### What is being asked
Recreate the listing that follows line for line, without pictures.
[Start of Attachment]
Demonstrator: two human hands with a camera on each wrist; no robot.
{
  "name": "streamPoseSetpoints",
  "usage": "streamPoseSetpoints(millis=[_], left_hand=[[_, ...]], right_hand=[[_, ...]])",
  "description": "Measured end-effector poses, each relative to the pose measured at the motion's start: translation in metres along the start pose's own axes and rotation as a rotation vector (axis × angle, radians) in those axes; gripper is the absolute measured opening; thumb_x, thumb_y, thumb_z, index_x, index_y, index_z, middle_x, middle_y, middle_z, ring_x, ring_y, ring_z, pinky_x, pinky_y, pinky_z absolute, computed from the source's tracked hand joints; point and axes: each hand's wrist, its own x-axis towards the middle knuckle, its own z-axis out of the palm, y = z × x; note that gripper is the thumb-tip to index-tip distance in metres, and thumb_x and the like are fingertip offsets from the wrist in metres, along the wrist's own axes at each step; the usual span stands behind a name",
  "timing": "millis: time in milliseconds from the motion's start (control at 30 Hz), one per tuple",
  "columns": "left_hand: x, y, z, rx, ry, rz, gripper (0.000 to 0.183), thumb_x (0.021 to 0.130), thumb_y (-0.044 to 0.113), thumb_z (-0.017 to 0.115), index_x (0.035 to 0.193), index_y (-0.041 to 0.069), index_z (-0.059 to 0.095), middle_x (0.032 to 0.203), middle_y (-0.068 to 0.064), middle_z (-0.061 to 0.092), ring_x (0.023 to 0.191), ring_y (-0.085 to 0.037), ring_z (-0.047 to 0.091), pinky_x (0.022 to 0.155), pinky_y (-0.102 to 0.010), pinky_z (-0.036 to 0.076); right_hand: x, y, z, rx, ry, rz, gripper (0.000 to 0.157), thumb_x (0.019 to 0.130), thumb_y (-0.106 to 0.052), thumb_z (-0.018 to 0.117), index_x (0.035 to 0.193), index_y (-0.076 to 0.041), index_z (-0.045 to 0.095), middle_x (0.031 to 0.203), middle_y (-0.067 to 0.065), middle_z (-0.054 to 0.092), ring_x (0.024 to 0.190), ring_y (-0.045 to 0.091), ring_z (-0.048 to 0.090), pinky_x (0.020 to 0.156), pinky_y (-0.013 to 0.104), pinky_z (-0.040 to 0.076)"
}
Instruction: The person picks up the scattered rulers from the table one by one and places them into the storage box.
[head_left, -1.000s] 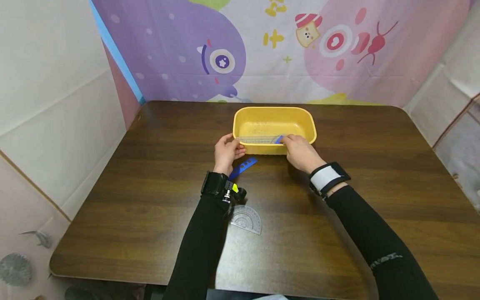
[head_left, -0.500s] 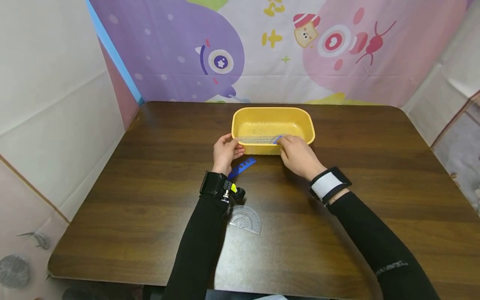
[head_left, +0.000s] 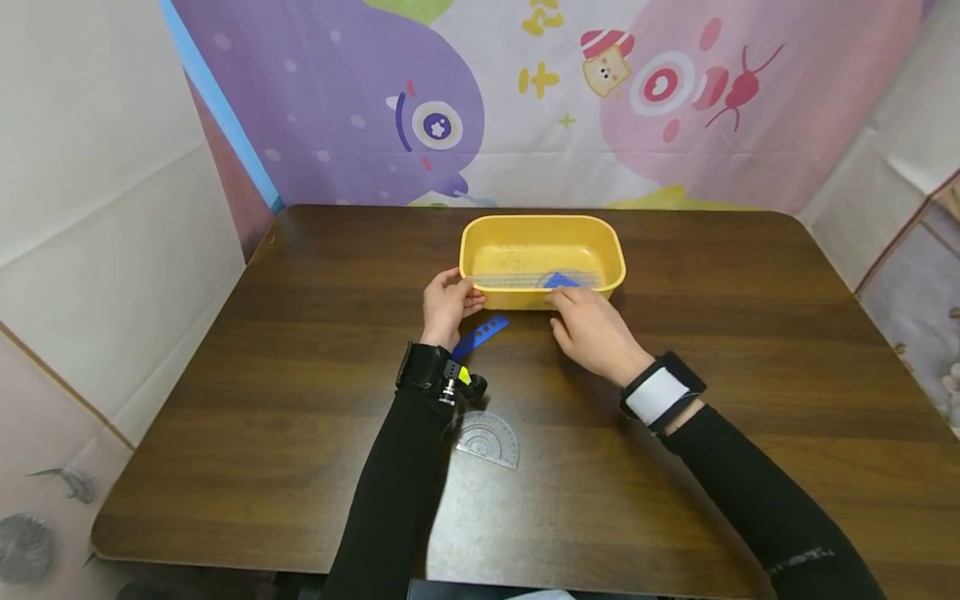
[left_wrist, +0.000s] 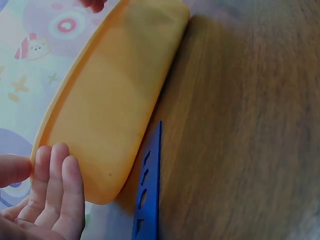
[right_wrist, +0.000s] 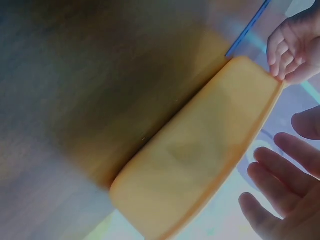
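Observation:
The yellow plastic bin (head_left: 517,300) stands toward the back of the table. My left hand (head_left: 444,310) pinches its front-left corner, thumb at the rim and fingers along the outer wall. My right hand (head_left: 600,337) is at the front rim; in the right wrist view its fingers (right_wrist: 280,175) are spread and hold nothing. Along the front inside the bin lie a clear ruler-like strip (head_left: 506,280) and a flat blue piece (head_left: 560,281), both partly hidden by the front wall. A blue ruler with cut-out holes (head_left: 482,336) lies on the table beside my left hand.
A clear protractor (head_left: 487,439) lies on the table (head_left: 300,417) beside my left forearm, nearer the front edge. Behind the table hangs a printed cartoon cloth (head_left: 525,150). White sheeting (head_left: 97,167) borders the left side.
My right hand has let go of the blue piece, which now lies in the bin, and has drawn back to the front rim. My left hand keeps its hold on the corner.

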Motion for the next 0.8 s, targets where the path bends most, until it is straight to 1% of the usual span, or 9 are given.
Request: streamPoseSetpoints(millis=[167,233,367,533,800], left_hand=[[0.000,0.000,-0.003,0.010,0.003,-0.007,0.043,0.089,0.010,0.055,0.129,0.000,0.044,0.073,-0.006,0.060,0.061,-0.013,0.063,0.064,-0.026,0.057],[-0.001,0.001,-0.004,0.013,0.004,-0.010,0.042,0.089,0.011,0.055,0.129,0.001,0.045,0.073,-0.006,0.059,0.061,-0.013,0.063,0.062,-0.025,0.056],[-0.001,0.003,-0.005,0.020,-0.002,-0.018,0.042,0.090,0.011,0.055,0.129,0.001,0.045,0.073,-0.005,0.059,0.062,-0.013,0.063,0.062,-0.024,0.056],[0.000,0.006,-0.003,0.028,-0.010,-0.027,0.044,0.089,0.012,0.056,0.130,0.001,0.044,0.073,-0.005,0.059,0.062,-0.013,0.063,0.064,-0.025,0.056],[0.001,0.010,-0.001,0.018,-0.009,-0.041,0.044,0.089,0.010,0.055,0.130,0.000,0.043,0.072,-0.006,0.060,0.060,-0.013,0.063,0.062,-0.025,0.056]], right_hand=[[-0.004,-0.008,-0.003,0.008,0.014,-0.007,0.028,0.086,-0.014,0.056,0.110,0.001,0.058,0.107,0.014,0.060,0.102,0.029,0.056,0.092,0.042,0.044],[-0.005,-0.012,-0.005,0.012,0.007,-0.006,0.029,0.086,-0.015,0.057,0.110,0.001,0.058,0.107,0.013,0.060,0.102,0.028,0.056,0.091,0.042,0.044],[-0.007,-0.022,-0.008,0.029,-0.026,0.001,0.031,0.086,-0.018,0.058,0.111,0.000,0.058,0.107,0.013,0.060,0.101,0.028,0.056,0.091,0.042,0.045],[-0.012,-0.033,-0.009,0.030,-0.080,0.006,0.034,0.085,-0.022,0.060,0.112,-0.001,0.059,0.104,0.011,0.061,0.096,0.025,0.057,0.086,0.040,0.047],[-0.023,-0.050,-0.004,0.041,-0.105,-0.056,0.036,0.082,-0.029,0.064,0.107,-0.003,0.062,0.098,0.008,0.061,0.089,0.022,0.058,0.080,0.038,0.048]])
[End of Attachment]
### Output for this task
Demonstrator: two human hands with a camera on each wrist; no robot.
{
  "name": "streamPoseSetpoints",
  "usage": "streamPoseSetpoints(millis=[_], left_hand=[[_, ...]], right_hand=[[_, ...]])",
  "description": "Measured end-effector poses, each relative to the pose measured at the motion's start: translation in metres along the start pose's own axes and rotation as a rotation vector (axis × angle, radians) in those axes; gripper is the absolute measured opening; thumb_x, thumb_y, thumb_z, index_x, index_y, index_z, middle_x, middle_y, middle_z, ring_x, ring_y, ring_z, pinky_x, pinky_y, pinky_z absolute, computed from the source's tracked hand joints; point and axes: each hand's wrist, its own x-axis towards the middle knuckle, its own z-axis out of the palm, y = z × x; note that gripper is the thumb-tip to index-tip distance in metres, and thumb_x and the like are fingertip offsets from the wrist in metres, along the wrist's own axes at each step; the usual span stands behind a name",
  "timing": "millis: time in milliseconds from the motion's start (control at 30 Hz), one per tuple",
  "columns": "left_hand: x, y, z, rx, ry, rz, gripper (0.000 to 0.183), thumb_x (0.021 to 0.130), thumb_y (-0.044 to 0.113), thumb_z (-0.017 to 0.115), index_x (0.035 to 0.193), index_y (-0.041 to 0.069), index_z (-0.059 to 0.095), middle_x (0.032 to 0.203), middle_y (-0.068 to 0.064), middle_z (-0.061 to 0.092), ring_x (0.023 to 0.191), ring_y (-0.085 to 0.037), ring_z (-0.047 to 0.091), pinky_x (0.022 to 0.155), pinky_y (-0.102 to 0.010), pinky_z (-0.036 to 0.076); right_hand: x, y, z, rx, ry, rz, gripper (0.000 to 0.157), thumb_x (0.019 to 0.130), thumb_y (-0.106 to 0.052), thumb_z (-0.018 to 0.117), index_x (0.035 to 0.193), index_y (-0.076 to 0.041), index_z (-0.045 to 0.095), middle_x (0.031 to 0.203), middle_y (-0.067 to 0.065), middle_z (-0.054 to 0.092), ring_x (0.024 to 0.190), ring_y (-0.045 to 0.091), ring_z (-0.048 to 0.090), pinky_x (0.020 to 0.156), pinky_y (-0.013 to 0.104), pinky_z (-0.040 to 0.076)"
}
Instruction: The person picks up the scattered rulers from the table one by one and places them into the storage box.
[head_left, -1.000s] 
[head_left, -0.500s] 
[head_left, +0.000s] 
[left_wrist, +0.000s] 
[right_wrist, +0.000s] 
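Observation:
The yellow plastic bin (head_left: 517,300) stands toward the back of the table. My left hand (head_left: 444,310) pinches its front-left corner, thumb at the rim and fingers along the outer wall. My right hand (head_left: 600,337) is at the front rim; in the right wrist view its fingers (right_wrist: 280,175) are spread and hold nothing. Along the front inside the bin lie a clear ruler-like strip (head_left: 506,280) and a flat blue piece (head_left: 560,281), both partly hidden by the front wall. A blue ruler with cut-out holes (head_left: 482,336) lies on the table beside my left hand.
A clear protractor (head_left: 487,439) lies on the table (head_left: 300,417) beside my left forearm, nearer the front edge. Behind the table hangs a printed cartoon cloth (head_left: 525,150). White sheeting (head_left: 97,167) borders the left side.
My right hand has let go of the blue piece, which now lies in the bin, and has drawn back to the front rim. My left hand keeps its hold on the corner.
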
Motion for the next 0.8 s, targets where the path bends most, until it is straight to 1% of the usual span, or 9 are given.
Request: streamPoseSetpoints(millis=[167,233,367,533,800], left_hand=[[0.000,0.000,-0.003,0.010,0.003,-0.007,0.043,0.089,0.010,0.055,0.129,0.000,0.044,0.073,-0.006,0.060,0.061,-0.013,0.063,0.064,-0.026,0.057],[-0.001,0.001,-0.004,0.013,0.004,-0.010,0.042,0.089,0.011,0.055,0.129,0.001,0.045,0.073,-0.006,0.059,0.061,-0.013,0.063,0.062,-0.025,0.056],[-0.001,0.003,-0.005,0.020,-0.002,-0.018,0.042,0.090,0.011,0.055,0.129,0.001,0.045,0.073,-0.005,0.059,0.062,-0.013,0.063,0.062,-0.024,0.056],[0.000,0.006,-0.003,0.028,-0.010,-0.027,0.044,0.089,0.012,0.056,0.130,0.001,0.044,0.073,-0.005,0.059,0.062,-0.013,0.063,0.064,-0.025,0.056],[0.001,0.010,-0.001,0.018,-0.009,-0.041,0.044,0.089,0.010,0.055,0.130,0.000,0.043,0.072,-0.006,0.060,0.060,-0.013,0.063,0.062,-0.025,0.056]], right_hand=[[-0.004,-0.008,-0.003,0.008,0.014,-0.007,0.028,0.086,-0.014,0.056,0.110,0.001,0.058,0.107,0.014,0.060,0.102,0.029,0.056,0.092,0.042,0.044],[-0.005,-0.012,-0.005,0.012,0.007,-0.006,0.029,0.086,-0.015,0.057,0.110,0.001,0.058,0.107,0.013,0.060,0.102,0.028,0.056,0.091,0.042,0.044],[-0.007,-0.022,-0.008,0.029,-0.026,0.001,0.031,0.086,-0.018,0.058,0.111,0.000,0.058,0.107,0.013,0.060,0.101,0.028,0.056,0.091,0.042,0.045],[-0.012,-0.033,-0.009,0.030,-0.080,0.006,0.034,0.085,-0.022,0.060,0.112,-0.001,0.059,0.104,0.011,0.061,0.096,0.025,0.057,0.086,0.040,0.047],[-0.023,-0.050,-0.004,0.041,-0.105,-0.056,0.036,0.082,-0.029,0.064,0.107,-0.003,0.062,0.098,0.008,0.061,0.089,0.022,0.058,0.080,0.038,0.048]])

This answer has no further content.